Paul's Internet Landfill/ lj/ LaTeX and open source

LaTeX and open source

I wonder why people don't trumpet LaTeX more in the open source world? It is a textbook example of how the movement can work well.

Consider: Knuth wrote some software called TeX that scratched his itch. It was a well-designed, flexible typesetting system. But most people neither think nor want to think like typesetters when writing essays, it would have been of limited interest had the story stopped there.

Fortunately, TeX supported a macro language, so Lamport was able to write the set of structural markup macros that became LaTeX. So far, open source doesn't enter the picture: any typesetting system that supported macros could have provided similar functionality. LaTeX could even have been a closed-source typesetting system distributed for free over the Internet, which would have addressed the market penetration issue.
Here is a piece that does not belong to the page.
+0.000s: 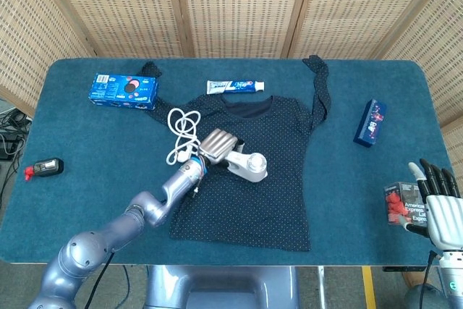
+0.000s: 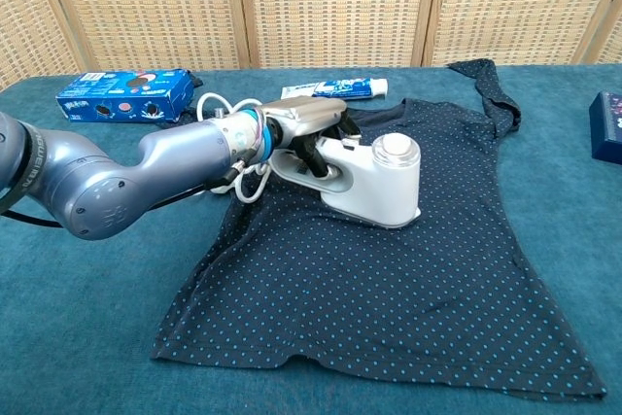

Unfortunately, LaTeX is not perfect. It's pretty flexible, and provides lots of parameters so you can tune a lot of things, but you can't do everything. I see two reasons for this:

0. Some functionality (such as verbatim environments) is pretty broken and/or inflexible.

1. Lamport did not write macro sets for all the uses to which a structural typesetting system could be used (e.g. resumes, chess games, or music).

Here is where the magic of open source comes in. Because LaTeX macros are somewhat readable, other people could read and learn from them, to better understand how LaTeX works and does not work. Fortunately, the niche market for LaTeX included lots of computer geeks, so when people ran into deficiencies of the language, they were willing to write workaround packages for the problems -- often by creating derivative works of the original macro sets. Then they had the freedom to release these packages, so non-geeks like me could apply the workarounds when necessary. Because the packages could be released freely, people could make LaTeX distributions and set up the Comprehensive TeX Archive Network (CTAN), which made it trivial to get a working LaTeX environment with the extra packages.

Finally, people were free to write documentation for the package and release it freely, even though Lamport had written a good book on the subject already. This reduced the barrier to entry: how many of us learned LaTeX by reading the "Not so short" guide? How many of us would have gone out and bought the book just to get started? Maybe lots, but I probably would not have been one of them.

So now you have a base software package that's mostly excellent, and a whole array of easily-available solutions and add-ons. The critical mass of users means that if you have run into a problem, somebody smarter than you probably ran into it too, which means you can just include and use a helper package.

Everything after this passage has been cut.